Üyelik tarihi: 22 Jul 2009
Mesajlar: 4.880

Başarı Ödülü 

Standart

Sayın Ululelbab,

bir kez daha ilgisiz bir ileti yazmış bulunuyorsunuz. Ne kendi yorumunuz için herhangi bir gerekçe, dayanak, argüman sunmuşsunuz. Ne de benim sunduğum gerekçelere herhangi bir eleştiri getirmişsiniz.

Söyledikleriniz özetle şundan ibaret:
- ''Sen ateistsin, ben müslümanım. Dolayısı ile bırak da Kuran'ı ben yorumlıyayım''

- ''Ben böyle düşünüyorum. Kimseyi de bana katılmak için zorlamıyorum. Bu benim özgürlüğüm.''


Tartışma böyle olmaz! Önümüzde benim Muhammedin söylediğine inandığım, sizin ise Allah kelamı olduğuna inandığınız bir metin var. Ve bu başlıkta Kuran'da geçen ''cin'' kelimesinin (ister Muhammed, ister Allah söylemiş olsun) hangi anlama geldiğini tartışıymaya çalışıyoruz.

Siz isterseniz, ''cin'' kelimesinden karpuzu da anlayabilirsiniz. Buna inanmakta da, bu inancı dillendirmekte de özgürsünüz. En yanlış ve mesnetsiz yorumların bile dillendirilebilmesinden yanayım, kısıtlanmasına, yasaklanmasına karşıyım. Fakat burada sizin fikir özgürlüğünüzü değil, fikrinizin doğruluğunu tartışıyoruz. Ve yorumunuz için herhangi -Kuran metnine dayalı ve ayetlerin bağlamını gözeten- makul bir gerekçe sunabilmiş değilsiniz.

Bakın ilk mesajım uzun olduğu için en önemli yönlerini tekrarlıyorum. Lütfen -tartışmak istiyorsanız eğer- somut, net cevaplar verin.

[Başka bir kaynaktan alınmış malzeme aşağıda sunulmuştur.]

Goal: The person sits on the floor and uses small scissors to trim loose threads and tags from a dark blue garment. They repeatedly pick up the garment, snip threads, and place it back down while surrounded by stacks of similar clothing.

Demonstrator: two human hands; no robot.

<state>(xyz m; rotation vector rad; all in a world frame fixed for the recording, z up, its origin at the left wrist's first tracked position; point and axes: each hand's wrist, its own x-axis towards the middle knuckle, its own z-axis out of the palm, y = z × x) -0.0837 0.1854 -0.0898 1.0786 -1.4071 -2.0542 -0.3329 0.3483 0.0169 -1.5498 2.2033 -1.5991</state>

Kuran öncesi Arapçada ''cin''

Kuran ve Muhammed zamanındaki ve öncesindeki Arapça'da ''cin'' kelimesi zaten kullanılmaktaydı ve ''insan haricinde, görünmeyen, fakat bu dünyada yaşayan, insan gibi akıl, bilinç ve irade sahibi doğaüstü bir varlık türü'' anlamında kullanılıyordu. Bu kesin bir bilgi. Hem müslüman araştırmacıların, hem Batılı gayri-müslim araştırmacıların ortak görüşü. Üstelik Muhammed zamanından ve öncesinden kalma şiirler var bugün elimizde ve ''cin'' kelimesi işte bu anlamda kullanılıyor.

Kuran da işte zaten bu anlamda kullanılmakta olan ''cin'' kelimesini kullandı. Fakat ''sizin anladığınız manada cinler yoktur'' gibi en ufacık bir açıklama getirmedi. Üstelik ''cinler gaybı bilmez'' veya ''cinler Tanrının çocukları değildir, onlar da insanlar gibi cennet veya cehenneme gidecektir'' diyerek, eski cin inancının bazı yönlerini eleştirerek, genel anlamdaki cin inancını teyid ett.

(detaylı açıklama ve kaynak için bkz. ilk mesaj)



Kuran'da ''cin''

Cin ''enerji'' veya ''insanın bir yönü'' anlamına geliyorsa lütfen tek tek, somut ve net olarak bütün bu ayetleri bu yorum ışığında açıklayınız:

Cinlerden bahseden bazı Kuran ayetlerine bakalım:
  • Zâriyât / 56
    Ben cinleri ve insanları, ancak bana kulluk etsinler diye yarattım.
Bu ayetten cinlerin, insandan farklı bir tür varlık olduğu anlaşılıyor. ''Cin ve ins kelimeleri burada aslında insanın iki farklı yönünü temsil etmektedir.'' şeklinde bir yorum çok saçma olur. Zira bu yoruma göre, ''insanları konu edinen diğer bir sürü ayette neden sadece ins geçmekte, acaba o ayetlerde insanın sadece bir yönü mü muhatab alınmakta'', gibi anlamsız soru ve sorunlarla karşı karşıya kalırız. Bununla birlikte bu ayetten de anlaşılıyor ki, cinler enerji filan değil, insan gibi akıl, bilinç ve irade sahibi varlıklardır, çünkü ''kulluk etsinler diye'' yaratılmıştır.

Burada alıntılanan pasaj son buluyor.